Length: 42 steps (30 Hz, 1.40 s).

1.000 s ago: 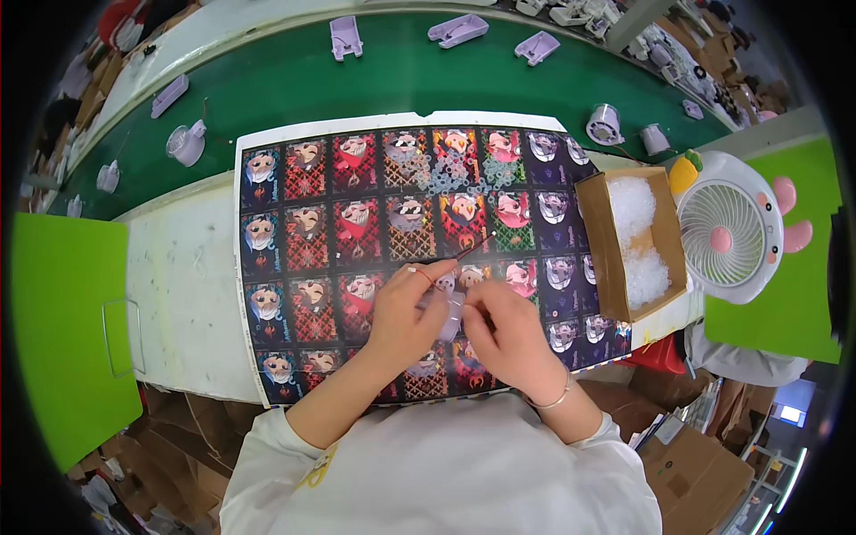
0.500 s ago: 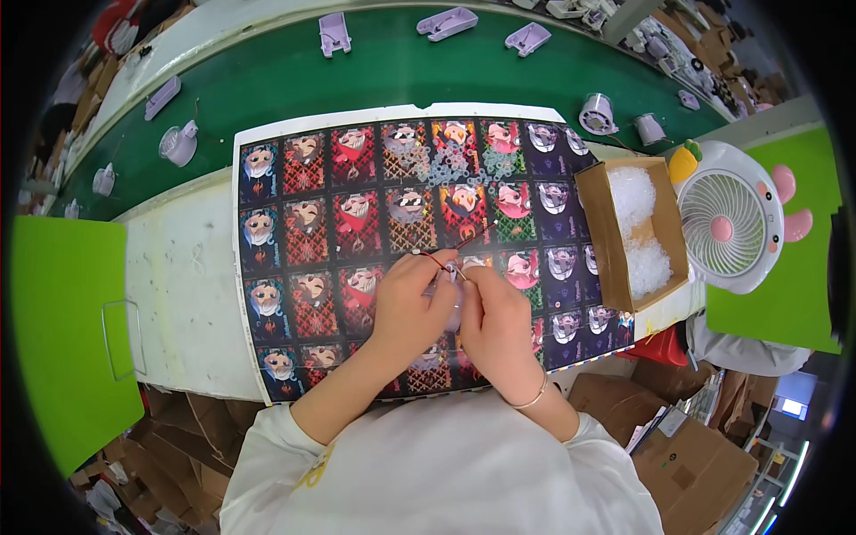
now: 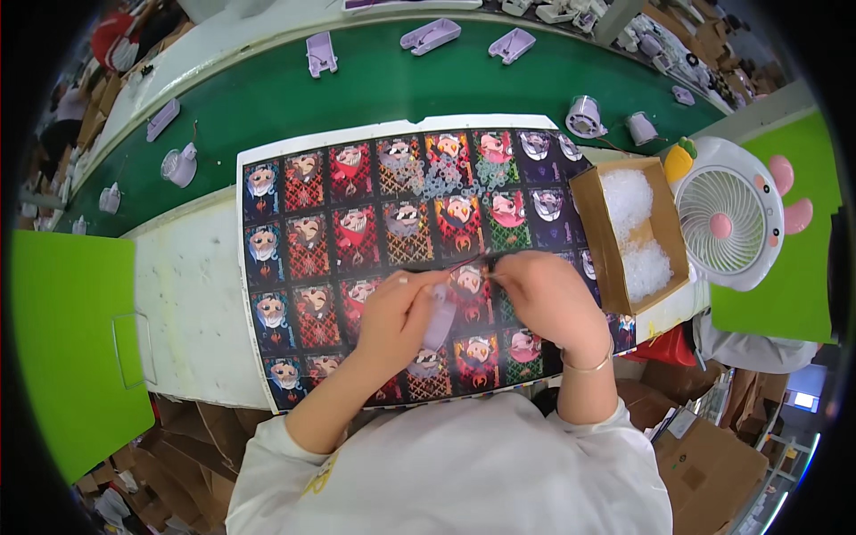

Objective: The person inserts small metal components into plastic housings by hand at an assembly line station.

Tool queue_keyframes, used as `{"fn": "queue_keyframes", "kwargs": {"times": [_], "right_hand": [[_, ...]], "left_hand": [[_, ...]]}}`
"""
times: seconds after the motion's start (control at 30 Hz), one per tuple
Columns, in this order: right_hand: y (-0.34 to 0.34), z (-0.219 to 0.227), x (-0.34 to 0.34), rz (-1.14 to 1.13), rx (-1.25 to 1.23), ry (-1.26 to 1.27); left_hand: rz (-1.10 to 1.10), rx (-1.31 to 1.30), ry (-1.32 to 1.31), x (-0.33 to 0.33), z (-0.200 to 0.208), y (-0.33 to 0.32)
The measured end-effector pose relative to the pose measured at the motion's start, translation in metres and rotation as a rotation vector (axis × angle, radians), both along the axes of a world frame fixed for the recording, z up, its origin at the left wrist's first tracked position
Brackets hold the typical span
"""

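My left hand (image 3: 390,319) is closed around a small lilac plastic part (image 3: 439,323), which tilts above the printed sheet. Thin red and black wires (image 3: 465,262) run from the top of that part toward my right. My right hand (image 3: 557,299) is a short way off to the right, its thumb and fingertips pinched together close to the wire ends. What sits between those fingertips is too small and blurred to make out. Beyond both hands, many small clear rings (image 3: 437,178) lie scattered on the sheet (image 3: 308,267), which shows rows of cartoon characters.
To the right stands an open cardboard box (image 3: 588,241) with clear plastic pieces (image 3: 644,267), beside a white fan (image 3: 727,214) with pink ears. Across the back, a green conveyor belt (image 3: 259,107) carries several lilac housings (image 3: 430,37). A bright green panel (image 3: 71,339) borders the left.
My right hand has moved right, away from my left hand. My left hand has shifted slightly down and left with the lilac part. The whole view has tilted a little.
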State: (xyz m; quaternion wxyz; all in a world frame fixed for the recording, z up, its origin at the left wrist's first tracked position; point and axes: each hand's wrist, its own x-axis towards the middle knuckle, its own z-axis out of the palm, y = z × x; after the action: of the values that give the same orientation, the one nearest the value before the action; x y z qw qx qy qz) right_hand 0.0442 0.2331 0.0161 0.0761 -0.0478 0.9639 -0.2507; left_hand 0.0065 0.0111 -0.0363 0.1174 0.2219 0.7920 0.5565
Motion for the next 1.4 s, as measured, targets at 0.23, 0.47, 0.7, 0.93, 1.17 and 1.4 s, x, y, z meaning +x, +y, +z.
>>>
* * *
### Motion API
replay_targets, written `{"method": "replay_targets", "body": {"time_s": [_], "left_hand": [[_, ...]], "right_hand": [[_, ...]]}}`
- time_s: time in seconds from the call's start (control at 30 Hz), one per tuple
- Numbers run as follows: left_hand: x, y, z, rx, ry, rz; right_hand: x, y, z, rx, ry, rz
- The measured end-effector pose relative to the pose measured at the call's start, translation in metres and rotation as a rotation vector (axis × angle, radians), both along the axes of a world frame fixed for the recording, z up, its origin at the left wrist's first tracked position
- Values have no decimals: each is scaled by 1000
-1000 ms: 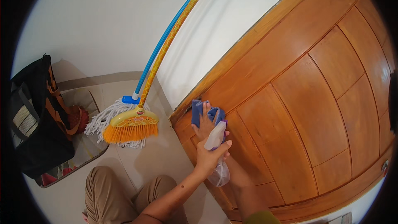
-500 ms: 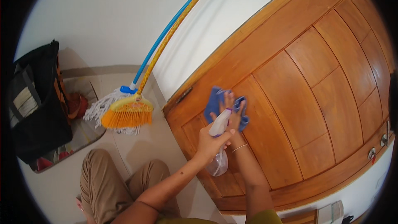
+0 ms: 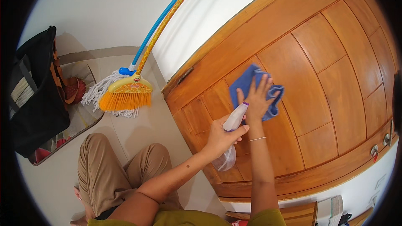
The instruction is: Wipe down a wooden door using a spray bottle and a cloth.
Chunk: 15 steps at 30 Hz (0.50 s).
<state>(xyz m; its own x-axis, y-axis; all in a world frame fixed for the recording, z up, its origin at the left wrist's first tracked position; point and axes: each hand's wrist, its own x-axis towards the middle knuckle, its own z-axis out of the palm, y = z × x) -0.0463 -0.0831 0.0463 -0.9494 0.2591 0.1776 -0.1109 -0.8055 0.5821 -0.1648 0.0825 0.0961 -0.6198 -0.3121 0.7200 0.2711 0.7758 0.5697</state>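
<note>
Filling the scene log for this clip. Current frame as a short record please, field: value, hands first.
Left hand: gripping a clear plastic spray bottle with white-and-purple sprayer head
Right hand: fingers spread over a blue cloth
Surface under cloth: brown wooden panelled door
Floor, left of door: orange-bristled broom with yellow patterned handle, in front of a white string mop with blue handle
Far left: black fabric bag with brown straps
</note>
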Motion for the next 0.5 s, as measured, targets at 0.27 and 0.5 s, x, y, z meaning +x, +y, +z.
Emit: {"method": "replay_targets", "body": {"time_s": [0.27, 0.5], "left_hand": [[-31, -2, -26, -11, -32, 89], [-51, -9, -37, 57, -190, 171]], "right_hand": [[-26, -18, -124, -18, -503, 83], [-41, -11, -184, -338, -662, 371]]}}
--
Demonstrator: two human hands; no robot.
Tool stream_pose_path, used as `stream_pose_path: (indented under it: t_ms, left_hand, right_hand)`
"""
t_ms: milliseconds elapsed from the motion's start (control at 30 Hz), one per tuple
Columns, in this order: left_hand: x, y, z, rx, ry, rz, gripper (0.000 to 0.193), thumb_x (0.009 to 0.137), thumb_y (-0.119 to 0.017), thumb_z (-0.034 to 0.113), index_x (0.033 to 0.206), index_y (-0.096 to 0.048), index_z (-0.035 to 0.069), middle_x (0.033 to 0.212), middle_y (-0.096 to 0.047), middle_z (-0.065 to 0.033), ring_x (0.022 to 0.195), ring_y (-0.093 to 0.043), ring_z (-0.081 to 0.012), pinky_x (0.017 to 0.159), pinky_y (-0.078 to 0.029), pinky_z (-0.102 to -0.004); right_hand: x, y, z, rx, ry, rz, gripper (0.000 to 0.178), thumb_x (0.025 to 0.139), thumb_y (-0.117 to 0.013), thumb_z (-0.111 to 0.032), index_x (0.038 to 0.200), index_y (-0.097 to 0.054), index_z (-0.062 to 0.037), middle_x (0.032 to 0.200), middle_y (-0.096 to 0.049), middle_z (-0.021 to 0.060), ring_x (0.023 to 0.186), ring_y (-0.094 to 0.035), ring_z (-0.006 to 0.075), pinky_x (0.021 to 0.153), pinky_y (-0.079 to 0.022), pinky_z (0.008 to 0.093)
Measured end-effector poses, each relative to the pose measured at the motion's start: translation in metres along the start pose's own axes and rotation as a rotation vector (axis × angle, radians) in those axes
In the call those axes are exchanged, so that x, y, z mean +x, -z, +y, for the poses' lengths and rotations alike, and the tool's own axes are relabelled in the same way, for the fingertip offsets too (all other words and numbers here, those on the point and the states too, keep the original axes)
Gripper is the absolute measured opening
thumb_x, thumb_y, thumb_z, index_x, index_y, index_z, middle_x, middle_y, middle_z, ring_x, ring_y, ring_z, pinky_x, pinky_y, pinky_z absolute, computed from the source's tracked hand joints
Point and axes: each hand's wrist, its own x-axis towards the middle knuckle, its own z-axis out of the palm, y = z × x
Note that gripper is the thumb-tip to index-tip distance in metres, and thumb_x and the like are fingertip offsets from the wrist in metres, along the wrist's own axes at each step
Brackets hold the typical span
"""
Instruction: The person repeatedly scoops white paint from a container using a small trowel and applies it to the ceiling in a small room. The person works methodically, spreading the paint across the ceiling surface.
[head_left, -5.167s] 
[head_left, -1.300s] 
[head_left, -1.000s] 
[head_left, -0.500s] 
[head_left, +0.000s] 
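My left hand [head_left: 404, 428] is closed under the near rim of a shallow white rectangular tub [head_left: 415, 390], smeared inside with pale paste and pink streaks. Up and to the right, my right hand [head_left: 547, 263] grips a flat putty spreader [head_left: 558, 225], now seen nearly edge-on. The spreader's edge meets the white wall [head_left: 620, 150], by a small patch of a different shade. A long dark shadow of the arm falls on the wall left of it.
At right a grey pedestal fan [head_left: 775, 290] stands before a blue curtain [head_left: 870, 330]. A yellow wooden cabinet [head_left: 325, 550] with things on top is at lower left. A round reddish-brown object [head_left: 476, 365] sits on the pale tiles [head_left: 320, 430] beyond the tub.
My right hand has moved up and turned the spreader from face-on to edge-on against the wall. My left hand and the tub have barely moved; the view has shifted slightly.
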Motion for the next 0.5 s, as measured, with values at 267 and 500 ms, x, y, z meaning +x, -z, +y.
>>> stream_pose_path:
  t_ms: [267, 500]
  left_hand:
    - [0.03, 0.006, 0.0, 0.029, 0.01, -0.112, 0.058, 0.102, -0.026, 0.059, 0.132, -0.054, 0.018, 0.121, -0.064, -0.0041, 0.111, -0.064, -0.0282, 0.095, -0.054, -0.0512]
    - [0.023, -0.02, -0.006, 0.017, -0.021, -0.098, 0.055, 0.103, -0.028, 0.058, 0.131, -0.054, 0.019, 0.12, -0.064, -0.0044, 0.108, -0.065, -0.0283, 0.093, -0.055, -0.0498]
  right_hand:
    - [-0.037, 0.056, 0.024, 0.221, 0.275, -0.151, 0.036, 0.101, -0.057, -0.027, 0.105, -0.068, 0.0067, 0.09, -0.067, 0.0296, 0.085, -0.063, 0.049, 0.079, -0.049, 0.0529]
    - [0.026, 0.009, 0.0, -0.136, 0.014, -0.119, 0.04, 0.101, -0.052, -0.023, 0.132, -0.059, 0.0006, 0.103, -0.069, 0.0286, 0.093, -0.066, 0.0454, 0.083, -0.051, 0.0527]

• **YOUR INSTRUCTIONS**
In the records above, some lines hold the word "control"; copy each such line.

• **REPLY**
times: seconds after the motion's start (control at 30 Hz), one per tuple
- time_s: time in seconds from the call's start (control at 30 Hz), one per tuple
t_ms: milliseconds elapsed from the motion's start (control at 30 Hz), one per tuple

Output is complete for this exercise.